No surprise then that blue-collar workers are not so enthusiastic
about the green agenda.

Just one per cent, according to a new Monmouth poll, consider climate as their main concern. A new Gallup poll shows that just two per cent of working-class respondents say they currently own an electric vehicle and a mere nine per cent say they are ‘seriously considering’ purchasing one.

These Western concerns are nothing compared to how the sustainability agenda could impact the developing world. Developing countries are home to roughly 3.5 billion people with no reliable access to electricity. They are far more vulnerable to high energy and food prices than we are. For places like Sub-Saharan Africa, green admonitions against new agricultural technologies, fossil fuels and nuclear power undermine any hope of creating desperately needed new wealth and jobs.

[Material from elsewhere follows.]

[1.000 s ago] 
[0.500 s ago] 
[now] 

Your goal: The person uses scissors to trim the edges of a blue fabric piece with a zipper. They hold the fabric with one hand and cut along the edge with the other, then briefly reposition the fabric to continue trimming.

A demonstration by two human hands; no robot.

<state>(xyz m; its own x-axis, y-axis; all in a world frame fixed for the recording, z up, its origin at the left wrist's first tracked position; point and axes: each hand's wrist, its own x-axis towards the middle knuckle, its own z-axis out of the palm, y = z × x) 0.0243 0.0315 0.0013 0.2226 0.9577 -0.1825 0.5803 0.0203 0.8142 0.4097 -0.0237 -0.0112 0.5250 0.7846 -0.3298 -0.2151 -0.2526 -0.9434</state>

It’s no wonder that these countries increasingly ignore the West and are looking to China instead, which is helping the developing world to build new fossil-fuel plants, as well as hydroelectric and nuclear facilities. All of this is anathema to many Western greens.

To make matters worse, the EU is already considering carbon taxes on imports,
which could cut the developing world off from what remains of global markets.

More critical still could be the impact of the sustainability mantra on food production, particularly for Sub-Saharan Africa, which will be home to most of the world’s population growth over the next three decades, according to United Nations projections. These countries need more food production, either domestically or from rich countries like the US, the Netherlands, Canada, Australia and France. And they are acutely aware of what happened when Sri Lanka adopted the sustainability agenda. This led to the breakdown of Sri Lanka’s agricultural sector and, eventually, to the violent overthrow of its government.

We need to rethink the sustainability agenda. Protecting the environment cannot come at the cost of jobs and growth. We should also assist developing countries in achieving a more prosperous future. This means financing workable technologies – gas, nuclear, hydro – that can provide the reliable energy so critical for economic development. It does no good to suggest a programme that will keep the poor impoverished.

Unless people’s concerns about the green agenda are addressed, they will almost certainly seek to disrupt the best-laid plans of our supposedly enlightened elites. In the end, as Protagoras said, human beings are still the ultimate ‘measure’ of what happens in the world – whether the cognoscenti like it or not.